MOREHEAD CITY, N.C. (WNCT) — The N.C. Division of Marine Fisheries has announced that the 2023 recreational flounder season will run through Sept. 29 at 11:59 p.m.

It opened on Sept. 15 at 12:01 a.m. and is shorter than last year due to overharvesting in 2022. The 2023 fall season was shortened due to overages from the 2022 recreational season.

“Last year, the recreational sector over harvested about 50,000 pounds of their quota. So the division had to readjust the season,” said Steve Poland, section chief of the Fisheries Management at the NC Division of Marine Fisheries.

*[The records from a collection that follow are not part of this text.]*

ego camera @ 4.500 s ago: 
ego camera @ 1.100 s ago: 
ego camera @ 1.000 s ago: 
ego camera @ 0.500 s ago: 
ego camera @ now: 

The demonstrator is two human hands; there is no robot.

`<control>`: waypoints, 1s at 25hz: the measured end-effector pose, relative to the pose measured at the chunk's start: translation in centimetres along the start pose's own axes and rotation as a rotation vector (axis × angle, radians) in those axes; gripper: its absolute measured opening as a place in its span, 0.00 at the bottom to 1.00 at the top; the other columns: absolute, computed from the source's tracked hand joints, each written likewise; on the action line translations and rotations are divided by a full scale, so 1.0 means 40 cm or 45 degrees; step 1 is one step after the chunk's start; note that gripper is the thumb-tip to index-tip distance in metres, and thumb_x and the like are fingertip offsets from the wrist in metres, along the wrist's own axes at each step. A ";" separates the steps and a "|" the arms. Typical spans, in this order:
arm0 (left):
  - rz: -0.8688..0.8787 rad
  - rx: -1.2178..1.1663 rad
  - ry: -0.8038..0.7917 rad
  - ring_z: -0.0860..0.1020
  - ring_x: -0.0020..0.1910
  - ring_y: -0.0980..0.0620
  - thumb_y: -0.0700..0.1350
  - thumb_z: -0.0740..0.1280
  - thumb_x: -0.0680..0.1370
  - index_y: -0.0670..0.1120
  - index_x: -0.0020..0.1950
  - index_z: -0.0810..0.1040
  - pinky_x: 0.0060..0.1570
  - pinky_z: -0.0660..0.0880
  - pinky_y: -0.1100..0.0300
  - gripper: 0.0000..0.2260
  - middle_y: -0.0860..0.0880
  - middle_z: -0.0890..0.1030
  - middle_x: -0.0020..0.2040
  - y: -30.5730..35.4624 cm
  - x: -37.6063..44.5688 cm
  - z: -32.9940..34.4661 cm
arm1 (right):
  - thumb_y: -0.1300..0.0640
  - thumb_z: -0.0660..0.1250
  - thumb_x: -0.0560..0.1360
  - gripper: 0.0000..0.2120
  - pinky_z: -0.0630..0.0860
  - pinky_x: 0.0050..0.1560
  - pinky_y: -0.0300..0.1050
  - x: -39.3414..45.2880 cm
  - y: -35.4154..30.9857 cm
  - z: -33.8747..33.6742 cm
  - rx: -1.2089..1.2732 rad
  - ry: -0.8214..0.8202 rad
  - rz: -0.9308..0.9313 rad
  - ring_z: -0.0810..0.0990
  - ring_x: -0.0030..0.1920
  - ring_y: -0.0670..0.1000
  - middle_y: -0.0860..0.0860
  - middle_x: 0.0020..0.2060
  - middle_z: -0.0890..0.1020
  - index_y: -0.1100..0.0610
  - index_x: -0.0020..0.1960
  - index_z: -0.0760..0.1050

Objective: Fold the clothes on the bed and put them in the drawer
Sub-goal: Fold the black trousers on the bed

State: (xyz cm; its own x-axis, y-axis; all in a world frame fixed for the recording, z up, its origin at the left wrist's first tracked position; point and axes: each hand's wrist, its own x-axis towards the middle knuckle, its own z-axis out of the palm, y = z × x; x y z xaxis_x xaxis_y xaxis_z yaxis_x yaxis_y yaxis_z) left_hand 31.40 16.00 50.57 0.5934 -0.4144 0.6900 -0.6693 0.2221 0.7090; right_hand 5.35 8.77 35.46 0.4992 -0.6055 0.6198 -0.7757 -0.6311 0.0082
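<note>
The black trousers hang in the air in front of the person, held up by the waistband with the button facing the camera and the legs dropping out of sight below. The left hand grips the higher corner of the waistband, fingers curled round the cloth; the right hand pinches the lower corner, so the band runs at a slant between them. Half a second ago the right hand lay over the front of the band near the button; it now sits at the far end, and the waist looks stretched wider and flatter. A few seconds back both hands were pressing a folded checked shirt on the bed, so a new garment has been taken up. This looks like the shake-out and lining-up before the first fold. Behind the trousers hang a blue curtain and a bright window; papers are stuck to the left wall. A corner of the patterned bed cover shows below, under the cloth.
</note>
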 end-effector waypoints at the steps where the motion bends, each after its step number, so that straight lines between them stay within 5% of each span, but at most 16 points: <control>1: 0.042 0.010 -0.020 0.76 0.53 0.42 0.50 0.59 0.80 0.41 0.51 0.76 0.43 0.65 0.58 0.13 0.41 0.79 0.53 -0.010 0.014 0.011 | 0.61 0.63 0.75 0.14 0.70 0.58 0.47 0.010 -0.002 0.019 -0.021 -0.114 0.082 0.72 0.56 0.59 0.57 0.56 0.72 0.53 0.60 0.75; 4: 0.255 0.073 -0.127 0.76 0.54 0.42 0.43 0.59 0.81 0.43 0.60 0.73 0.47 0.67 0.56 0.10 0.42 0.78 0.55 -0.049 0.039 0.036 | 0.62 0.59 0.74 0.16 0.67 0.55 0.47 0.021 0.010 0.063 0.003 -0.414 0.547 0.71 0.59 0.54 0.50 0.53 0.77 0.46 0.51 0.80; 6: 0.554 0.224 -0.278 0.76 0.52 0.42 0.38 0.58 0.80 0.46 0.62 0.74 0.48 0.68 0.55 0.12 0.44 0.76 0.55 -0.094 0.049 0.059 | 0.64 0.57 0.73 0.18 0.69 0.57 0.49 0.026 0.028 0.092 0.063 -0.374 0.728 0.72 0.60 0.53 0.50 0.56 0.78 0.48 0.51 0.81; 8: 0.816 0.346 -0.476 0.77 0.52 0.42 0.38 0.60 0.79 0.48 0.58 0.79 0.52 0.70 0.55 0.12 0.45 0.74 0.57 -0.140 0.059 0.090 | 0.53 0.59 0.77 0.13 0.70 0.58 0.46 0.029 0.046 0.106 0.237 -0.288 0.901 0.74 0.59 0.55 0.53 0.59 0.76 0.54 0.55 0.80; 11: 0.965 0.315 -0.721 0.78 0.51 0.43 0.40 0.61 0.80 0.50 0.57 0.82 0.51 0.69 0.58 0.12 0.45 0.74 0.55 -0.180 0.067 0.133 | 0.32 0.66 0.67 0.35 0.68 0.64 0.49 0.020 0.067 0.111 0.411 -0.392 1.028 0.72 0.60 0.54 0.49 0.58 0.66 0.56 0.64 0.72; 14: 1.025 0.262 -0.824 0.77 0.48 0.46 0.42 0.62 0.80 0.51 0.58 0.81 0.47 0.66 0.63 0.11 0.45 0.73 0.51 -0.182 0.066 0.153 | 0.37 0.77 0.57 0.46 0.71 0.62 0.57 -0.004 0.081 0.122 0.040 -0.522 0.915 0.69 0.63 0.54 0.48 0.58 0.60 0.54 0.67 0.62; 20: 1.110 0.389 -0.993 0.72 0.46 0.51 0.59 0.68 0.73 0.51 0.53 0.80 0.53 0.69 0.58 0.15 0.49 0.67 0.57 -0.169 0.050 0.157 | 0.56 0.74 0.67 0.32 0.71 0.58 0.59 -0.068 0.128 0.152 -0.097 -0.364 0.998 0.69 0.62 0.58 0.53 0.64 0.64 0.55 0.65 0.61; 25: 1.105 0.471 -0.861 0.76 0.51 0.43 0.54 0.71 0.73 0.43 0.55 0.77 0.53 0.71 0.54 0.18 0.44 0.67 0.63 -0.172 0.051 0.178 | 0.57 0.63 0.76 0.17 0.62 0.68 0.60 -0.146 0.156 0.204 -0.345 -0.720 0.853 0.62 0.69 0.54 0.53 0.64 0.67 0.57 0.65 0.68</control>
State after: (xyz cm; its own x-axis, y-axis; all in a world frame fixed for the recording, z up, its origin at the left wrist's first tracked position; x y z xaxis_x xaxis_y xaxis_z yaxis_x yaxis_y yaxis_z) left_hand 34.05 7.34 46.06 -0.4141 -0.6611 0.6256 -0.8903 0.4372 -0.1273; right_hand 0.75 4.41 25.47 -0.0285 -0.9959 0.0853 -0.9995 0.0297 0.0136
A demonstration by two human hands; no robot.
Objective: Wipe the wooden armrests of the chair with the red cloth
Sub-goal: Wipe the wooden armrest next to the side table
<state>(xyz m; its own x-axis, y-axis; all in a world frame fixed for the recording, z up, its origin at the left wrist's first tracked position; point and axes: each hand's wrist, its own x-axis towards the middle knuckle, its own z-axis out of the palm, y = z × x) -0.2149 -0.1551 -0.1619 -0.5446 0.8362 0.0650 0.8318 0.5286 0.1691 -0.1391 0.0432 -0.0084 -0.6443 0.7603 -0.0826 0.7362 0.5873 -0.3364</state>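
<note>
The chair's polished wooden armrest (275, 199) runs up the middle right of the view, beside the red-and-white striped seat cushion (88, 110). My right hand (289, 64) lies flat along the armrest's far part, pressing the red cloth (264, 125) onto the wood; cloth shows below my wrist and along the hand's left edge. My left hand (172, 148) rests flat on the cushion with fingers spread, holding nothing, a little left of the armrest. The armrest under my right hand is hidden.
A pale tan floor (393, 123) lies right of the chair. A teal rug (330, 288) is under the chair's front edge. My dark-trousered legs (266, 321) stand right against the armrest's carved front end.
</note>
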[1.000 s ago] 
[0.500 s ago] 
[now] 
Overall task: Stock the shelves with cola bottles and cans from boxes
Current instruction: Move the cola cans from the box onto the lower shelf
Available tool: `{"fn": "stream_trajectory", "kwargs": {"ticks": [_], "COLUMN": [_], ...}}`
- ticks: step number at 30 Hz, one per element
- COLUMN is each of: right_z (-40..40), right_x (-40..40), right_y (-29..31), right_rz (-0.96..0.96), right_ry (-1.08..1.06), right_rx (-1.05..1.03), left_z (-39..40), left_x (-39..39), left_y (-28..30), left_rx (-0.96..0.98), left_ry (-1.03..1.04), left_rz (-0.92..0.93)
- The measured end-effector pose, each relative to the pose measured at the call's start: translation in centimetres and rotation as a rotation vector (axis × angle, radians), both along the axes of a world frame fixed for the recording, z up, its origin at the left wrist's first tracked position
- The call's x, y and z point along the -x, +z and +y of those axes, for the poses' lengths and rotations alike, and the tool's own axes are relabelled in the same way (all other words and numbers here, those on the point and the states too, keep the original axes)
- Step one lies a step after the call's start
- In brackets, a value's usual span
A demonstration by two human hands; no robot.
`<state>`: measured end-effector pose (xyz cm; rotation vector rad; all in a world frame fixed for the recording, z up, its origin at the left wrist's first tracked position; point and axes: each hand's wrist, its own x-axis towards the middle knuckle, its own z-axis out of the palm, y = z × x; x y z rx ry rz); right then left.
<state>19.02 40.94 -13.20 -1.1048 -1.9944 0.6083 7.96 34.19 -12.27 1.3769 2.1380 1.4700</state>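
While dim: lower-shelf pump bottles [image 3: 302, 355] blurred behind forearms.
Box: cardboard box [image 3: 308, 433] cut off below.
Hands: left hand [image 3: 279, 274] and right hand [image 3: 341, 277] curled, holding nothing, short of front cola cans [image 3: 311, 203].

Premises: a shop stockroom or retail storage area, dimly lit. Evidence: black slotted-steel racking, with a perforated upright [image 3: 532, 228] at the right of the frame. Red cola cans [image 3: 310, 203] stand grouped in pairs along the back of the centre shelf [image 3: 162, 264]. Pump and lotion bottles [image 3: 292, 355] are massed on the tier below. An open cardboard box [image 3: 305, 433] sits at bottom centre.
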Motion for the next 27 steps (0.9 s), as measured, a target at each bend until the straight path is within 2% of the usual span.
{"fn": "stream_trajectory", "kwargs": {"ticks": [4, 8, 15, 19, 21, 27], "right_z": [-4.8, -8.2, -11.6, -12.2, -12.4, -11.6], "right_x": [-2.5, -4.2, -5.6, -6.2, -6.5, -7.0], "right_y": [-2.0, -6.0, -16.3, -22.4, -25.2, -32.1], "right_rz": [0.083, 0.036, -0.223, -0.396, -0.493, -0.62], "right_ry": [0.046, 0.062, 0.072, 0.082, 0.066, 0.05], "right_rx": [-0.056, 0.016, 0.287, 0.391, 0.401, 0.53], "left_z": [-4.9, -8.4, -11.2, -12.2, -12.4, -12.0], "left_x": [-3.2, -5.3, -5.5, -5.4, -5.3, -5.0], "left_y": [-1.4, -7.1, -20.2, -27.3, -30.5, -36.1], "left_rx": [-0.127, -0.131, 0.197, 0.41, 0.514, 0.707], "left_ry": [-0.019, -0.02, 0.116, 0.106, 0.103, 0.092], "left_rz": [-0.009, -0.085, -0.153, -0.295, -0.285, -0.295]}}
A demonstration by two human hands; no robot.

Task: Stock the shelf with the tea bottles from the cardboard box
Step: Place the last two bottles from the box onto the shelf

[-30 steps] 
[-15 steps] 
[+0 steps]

The season opens with the following provisions for both the recreational hook-and-line and gig fisheries:

  • A one-fish per person per day creel limit.
  • A 15-inch total length minimum size limit (from the tip of the snout to the tip of the tail).

“We’ve definitely heard from a lot of anglers, their displeasure from going from four fish to one fish,” Poland said. “And in general, the recreational community would like to see more fish allocated to them.”

Harvest of flounder with a Recreational Commercial Gear License will be prohibited.

“A lot of the frustration is every year it’s a new rule based on a statistic from last year,” said George Papastrat, owner of Tideline Marine in Jacksonville. But there is no consistent study that is done over a long period of time to show how you can actually conserve the fish in the fisheries.”

The season and possession limits are set annually to keep the fishery within the recreational quota approved by the Marine Fisheries Commission in the N.C. Southern Flounder Fishery Management Plan Amendment 3. The plan also specifies any overage to the recreational Total Allowable Catch (TAC) requires a pound-for-pound payback subtracted from the following year’s allowable harvest. In 2022, the recreational TAC of 170,655 pounds was exceeded by 56,340 pounds.

For 2023, this means the TAC for the recreational season will be 114,315 pounds.

“In the month of August, I probably caught between five and 10 flounder every time I went fishing, not targeting them,” Papastrat said. “But there was definitely a large amount of fish, especially in the area that I was fishing.”

Discard mortality is accounted for in the estimates of TAC. During 2022, dead discards both during and outside of the southern flounder recreational season contributed significantly to the total removals from this fishery and the overage in the TAC. For this reason, the Division discourages anglers from targeting flounder for catch-and-release after they have caught their one-fish limit or when the season is closed.

During the open season, the Division also discourages anglers from high grading (retaining a fish until a larger one is caught) as this increases post-release mortality leading to additional dead discards.